At 11.5 miles I reach two signs, on the south side of the road, for entrances to a Renaissance Festival, which is held on weekends from February 12 to April 3. It was between these two signs, back from the road about fifty feet, that I spent last night. The sound of the traffic was there but I was hidden from passing motorists by some mesquite bushes and it was dark and conducive to sleeping.
At 12.6 miles I reach Peralta Road. The Superstition Mountains are just to the north of the road, the frontmost line of them looking from here like a sleeping hound dog, its long nose pointing westward. There’s a monument at this intersection claiming this as Jefferson Davis Highway No. 70, erected in 1943 by the United Daughters of the Confederacy, Arizona. I do what I always do when I see the name of a slavemongering cur like this, drawing forth from within me the largest lugie I can summon in such dry weather, and expectorating it onto the hated name of the president of the C.S.A.

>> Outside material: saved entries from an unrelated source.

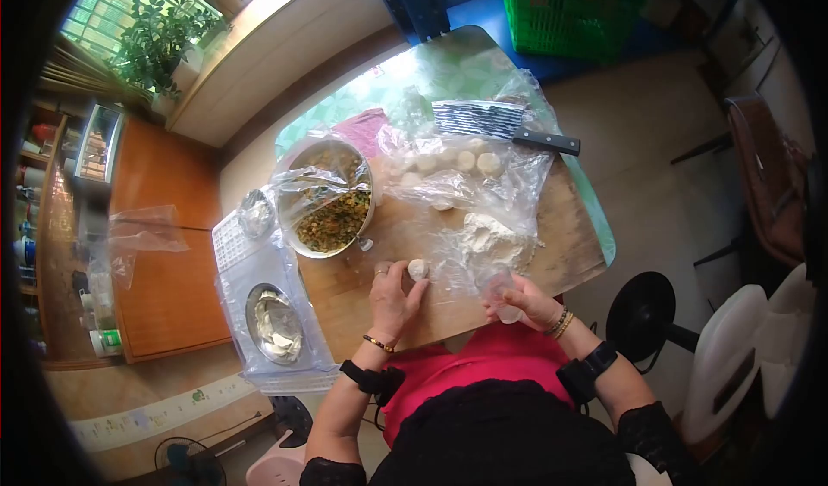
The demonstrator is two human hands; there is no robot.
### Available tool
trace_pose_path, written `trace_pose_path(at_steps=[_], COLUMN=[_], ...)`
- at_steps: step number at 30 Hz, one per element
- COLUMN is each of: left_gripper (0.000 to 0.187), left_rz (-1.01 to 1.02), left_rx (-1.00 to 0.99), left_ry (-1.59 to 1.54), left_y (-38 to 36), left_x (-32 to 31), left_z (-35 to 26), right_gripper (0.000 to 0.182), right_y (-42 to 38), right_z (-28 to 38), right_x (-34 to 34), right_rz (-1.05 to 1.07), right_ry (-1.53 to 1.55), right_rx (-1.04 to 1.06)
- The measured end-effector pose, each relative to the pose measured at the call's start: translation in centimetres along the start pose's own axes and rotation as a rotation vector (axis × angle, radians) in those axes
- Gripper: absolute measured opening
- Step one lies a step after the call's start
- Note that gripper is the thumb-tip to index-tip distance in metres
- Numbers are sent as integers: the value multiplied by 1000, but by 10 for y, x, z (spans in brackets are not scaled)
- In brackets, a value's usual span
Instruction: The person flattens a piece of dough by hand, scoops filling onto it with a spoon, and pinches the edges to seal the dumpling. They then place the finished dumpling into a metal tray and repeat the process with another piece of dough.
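Note:
My left hand (394,301) is over the wooden board (561,262), its thumb and forefinger closed around a small round dough piece (417,269). In my right hand (530,305) is a clear cylinder (500,296), perhaps a glass or plastic bottle, gripped near the board's front edge. Just beyond it lies a heap of white flour (493,243) on plastic film. Several more dough pieces (466,161) rest under a clear plastic bag (444,188). A white bowl (373,214) of chopped filling (332,214), partly covered by film, stands left of the dough.
A cleaver (483,119) lies at the back, its dark handle pointing right. On the left, a plastic-covered tray (233,292) carries shaped white dough (280,335). Behind the table is a green basket (569,22). White chairs (724,357) stand to the right.

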State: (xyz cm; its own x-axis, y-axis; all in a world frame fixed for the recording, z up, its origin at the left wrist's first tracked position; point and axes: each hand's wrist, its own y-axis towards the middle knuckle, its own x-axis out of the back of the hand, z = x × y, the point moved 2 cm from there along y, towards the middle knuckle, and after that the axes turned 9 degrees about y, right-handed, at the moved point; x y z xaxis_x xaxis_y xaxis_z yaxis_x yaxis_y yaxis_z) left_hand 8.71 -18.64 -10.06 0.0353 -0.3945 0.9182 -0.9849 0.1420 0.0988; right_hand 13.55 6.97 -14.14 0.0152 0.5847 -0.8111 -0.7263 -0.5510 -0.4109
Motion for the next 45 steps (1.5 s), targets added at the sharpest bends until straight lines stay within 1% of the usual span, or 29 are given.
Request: trace_pose_path(at_steps=[4, 6, 7, 9, 10, 12, 16, 19, 21, 22, 23, 25, 26, 27, 29, 30, 31, 33, 34, 35, 37, 38, 41, 42, 43, 45], left_gripper=[36, 33, 33, 36, 36, 45, 48, 44, 42, 35, 35, 22, 14, 14, 14, 18, 18, 21, 27, 27, 30, 34, 33, 28, 28, 26], left_rz=[20, 320, 324, 320, 322, 144, 91, 43, 13, -20, -20, -12, -44, -39, 170, 171, 167, -104, -105, -98, -1, 5, -51, -66, -63, 149], left_rx=[23, 166, 166, -20, -19, -193, -124, -146, -94, -102, -104, -92, -48, -50, 489, 479, 483, 205, 279, 279, 137, 79, 39, 15, 13, 536], left_ry=[-47, -234, -232, -135, -134, 7, -74, -27, -38, -37, -39, -105, -168, -165, -713, -665, -664, -92, -170, -172, -68, -17, -37, -13, -16, -598], left_y=[2, 2, 2, 2, 1, -2, -8, -10, -4, -1, 2, 7, 7, 7, 1, 0, -2, 0, -2, -3, -3, -5, -9, -11, -11, -16], left_x=[0, 7, 14, 23, 22, 24, 23, 14, 4, 3, 5, 13, 15, 16, 13, 8, 4, 10, 9, 14, 23, 15, 8, 8, 10, 10], left_z=[6, 6, 6, 2, 2, 0, -8, -6, 0, 3, 2, 1, 4, 6, 23, 34, 44, 46, 47, 36, 13, 14, 21, 26, 28, 44], right_gripper=[66, 63, 63, 64, 64, 65, 66, 66, 66, 66, 66, 66, 67, 68, 68, 69, 69, 68, 68, 68, 67, 66, 66, 65, 65, 65], right_y=[-1, -1, -1, -1, -1, -1, -3, -1, -2, -2, -3, -3, -3, -3, -3, -3, -3, -2, -1, -2, -2, -3, -2, -3, -4, -2], right_z=[1, 3, 2, 2, 2, 2, 2, 2, 3, 4, 3, 3, 3, 3, 4, 4, 3, 2, 3, 2, 1, 2, 2, 2, 2, 0], right_x=[-1, -4, -4, -3, -2, -2, -2, -4, -3, -3, -4, -4, -4, -4, -4, -5, -4, -2, -1, -1, -1, -1, -2, -1, 0, -1], right_rz=[-7, 30, 28, 53, 53, 57, 43, 56, 58, 56, 46, 37, 39, 40, 40, 43, 47, 37, 33, 43, 59, 59, 53, 46, 41, 68], right_ry=[-3, -5, 0, 4, 5, 5, 0, -6, -3, -5, 0, 9, 5, 1, 7, 6, 5, 1, 2, 7, 9, 16, 23, 22, 22, 52], right_rx=[0, -14, -14, 3, 2, 0, 5, 2, 4, 6, 10, 18, 13, 7, 2, -4, -7, -9, -6, 9, 16, 11, 9, 8, 10, 40])
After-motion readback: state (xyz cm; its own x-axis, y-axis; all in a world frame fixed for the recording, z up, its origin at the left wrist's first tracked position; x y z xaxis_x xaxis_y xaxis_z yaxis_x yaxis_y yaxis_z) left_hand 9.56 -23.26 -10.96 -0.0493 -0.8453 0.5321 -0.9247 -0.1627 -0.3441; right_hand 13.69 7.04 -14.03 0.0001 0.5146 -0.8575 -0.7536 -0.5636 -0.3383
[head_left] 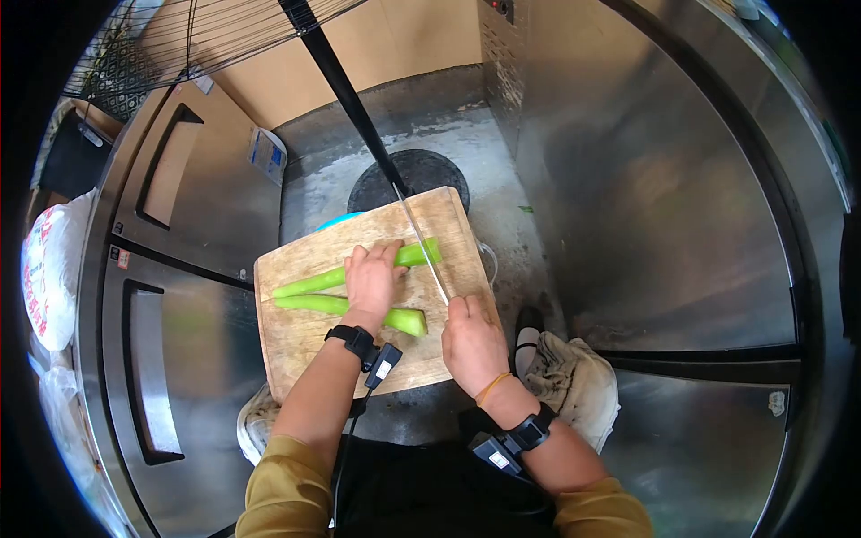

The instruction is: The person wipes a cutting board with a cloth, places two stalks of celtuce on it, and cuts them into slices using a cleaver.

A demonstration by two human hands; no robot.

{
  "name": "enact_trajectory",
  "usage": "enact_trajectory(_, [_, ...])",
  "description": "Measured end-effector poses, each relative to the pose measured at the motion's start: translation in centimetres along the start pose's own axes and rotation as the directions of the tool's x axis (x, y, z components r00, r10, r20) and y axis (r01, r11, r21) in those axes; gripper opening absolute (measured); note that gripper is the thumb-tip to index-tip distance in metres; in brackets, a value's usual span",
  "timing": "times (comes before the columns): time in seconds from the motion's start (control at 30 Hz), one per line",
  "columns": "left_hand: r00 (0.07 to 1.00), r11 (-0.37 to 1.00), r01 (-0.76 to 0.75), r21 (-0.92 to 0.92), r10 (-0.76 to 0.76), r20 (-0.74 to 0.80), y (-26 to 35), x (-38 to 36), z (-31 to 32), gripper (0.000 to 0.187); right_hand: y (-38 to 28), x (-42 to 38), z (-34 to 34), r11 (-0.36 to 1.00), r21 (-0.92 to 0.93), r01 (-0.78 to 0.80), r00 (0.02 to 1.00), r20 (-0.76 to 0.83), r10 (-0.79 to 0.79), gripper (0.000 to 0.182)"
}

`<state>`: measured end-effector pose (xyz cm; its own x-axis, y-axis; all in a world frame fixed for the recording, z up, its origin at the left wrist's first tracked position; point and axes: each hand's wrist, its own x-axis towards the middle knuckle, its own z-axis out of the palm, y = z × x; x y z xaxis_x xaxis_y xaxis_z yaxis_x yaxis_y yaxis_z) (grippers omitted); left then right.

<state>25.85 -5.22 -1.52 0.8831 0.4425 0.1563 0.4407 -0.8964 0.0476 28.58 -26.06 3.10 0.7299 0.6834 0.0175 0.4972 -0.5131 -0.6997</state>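
A wooden cutting board [323,359] lies below me with two long pale-green stalks on it. My left hand [372,280] presses on the upper stalk [314,282], its fingers curled over the stalk near its thicker right end. The lower stalk [408,321] runs under or beside my left palm, and its cut end points right. My right hand [475,345] is closed round the handle of a knife [421,235]. The knife's blade crosses the upper stalk close to its right end; whether it has cut through cannot be seen.
Steel cabinets stand on the left [206,197] and right [646,197]. Behind the board are a black pole [345,90] and a round dark base [430,170] on the floor. A wire fan guard [206,40] hangs at the upper left. White bags [58,269] are at the far left.
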Motion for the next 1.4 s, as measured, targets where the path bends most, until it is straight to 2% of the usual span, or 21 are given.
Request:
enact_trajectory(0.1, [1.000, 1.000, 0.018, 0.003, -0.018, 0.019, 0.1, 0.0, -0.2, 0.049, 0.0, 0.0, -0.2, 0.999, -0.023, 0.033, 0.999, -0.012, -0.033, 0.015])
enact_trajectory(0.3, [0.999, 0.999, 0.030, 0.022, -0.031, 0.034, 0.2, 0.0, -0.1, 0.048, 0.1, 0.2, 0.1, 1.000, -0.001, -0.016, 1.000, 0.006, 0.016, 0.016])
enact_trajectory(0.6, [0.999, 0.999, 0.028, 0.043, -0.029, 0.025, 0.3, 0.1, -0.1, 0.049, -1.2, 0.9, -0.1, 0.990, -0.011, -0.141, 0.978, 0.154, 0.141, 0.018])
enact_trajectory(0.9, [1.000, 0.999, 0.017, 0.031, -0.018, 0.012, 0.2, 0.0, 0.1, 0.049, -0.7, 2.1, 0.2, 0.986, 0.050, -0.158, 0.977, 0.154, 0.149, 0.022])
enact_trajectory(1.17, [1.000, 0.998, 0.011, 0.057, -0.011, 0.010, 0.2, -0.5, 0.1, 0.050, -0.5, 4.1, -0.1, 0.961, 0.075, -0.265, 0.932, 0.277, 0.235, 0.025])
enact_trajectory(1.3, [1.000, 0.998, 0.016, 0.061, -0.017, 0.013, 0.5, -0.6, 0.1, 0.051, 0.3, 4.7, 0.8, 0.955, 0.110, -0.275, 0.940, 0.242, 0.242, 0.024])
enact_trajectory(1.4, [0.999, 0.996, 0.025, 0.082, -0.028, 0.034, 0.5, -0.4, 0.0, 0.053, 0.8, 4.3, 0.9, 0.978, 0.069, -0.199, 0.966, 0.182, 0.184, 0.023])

Just past this intersection I see my first planned housing development of the day, a collection of terra cotta roofed one-story houses in various earth tones--brown, grey, beige. Down the side roads the bougainvillea blooms bright red in the sun. Then I come to King Ranch Road, where there's a Best Western hotel, a Walgreen's, a strip mall, banks, a fire station, and some gas stations. This is a place called Gold Canyon, the easternmost fully turned out suburb, a fast-growing place whose population was 6,000 in 2000. And of course no desert community would be complete without golf, that most bourgeois of pastimes, the last refuge of the doddering. Old people are plentiful here, complaining deafly, driving dangerously, golfing poorly. They congregate down here in the desert heat, in training for hell.
I pass a billboard advertising the Superstition Funeral Home. I don’t know about you, but that name strikes me as more than a bit odd for a funeral home. It's not one that evokes the gravitas and tasteful formality we have come to expect from mortuary establishments. Of course I know this is the Superstition Highway and that those are the Superstition Mountains, but still.
Then again, maybe they’re working an angle. “Friends, remember the Superstition Funeral Home, where we cater to all your superstitious needs and those of your loved one. Would you like us to put coins on grandma’s eyes to pay the boatman who ferries her across the River Styx? No problem. Do you believe in the resurrection of the body? We’ll dress grandpa in our exclusive spiffy all-synthetic outfit that’s guaranteed not to decompose before Judgment Day, so he can pop out of the grave in style. Worried that Uncle Clyde might come back as one of the Undead to suck your blood? Leave it to us--we’ll drive a wooden stake through his heart while you watch. At the Superstition Funeral Home our motto is ‘If You Believe It, We Believe It.’”
At 15.6 miles, as I cross Superstition Mountain Drive, things become more built up, but only on the north side of the road. Nothing to speak of on the south side yet. Up there in the Superstition Mountains is where the legend of the Lost Dutchman’s Gold Mine originated. The Dutchman in question, Jacob Waltz (actually a German) is supposed to have found a fabulous gold mine in the mountains, which thousands of people have looked for in vain since the 1890s. As for your humble narrator, the only treasure this Dutchman (Dutch and German in equal measure and other things besides) is going to find is what I picked up on the road in New Mexico.
At a little past 17 miles the divided highway officially becomes the limited access Superstition Freeway. I’m up on the expressway now, in the vastness of the urban expanse. Up ahead I see, beckoning to me, a star on a sign at the Tomahawk Road Exit.
So my journey for today comes to an end at the Valero gas station that houses a Carl’s Jr. hamburger place and the Bill’s Ghost and Spirits Store and a car wash. The motor home sits on a little side road next to the building.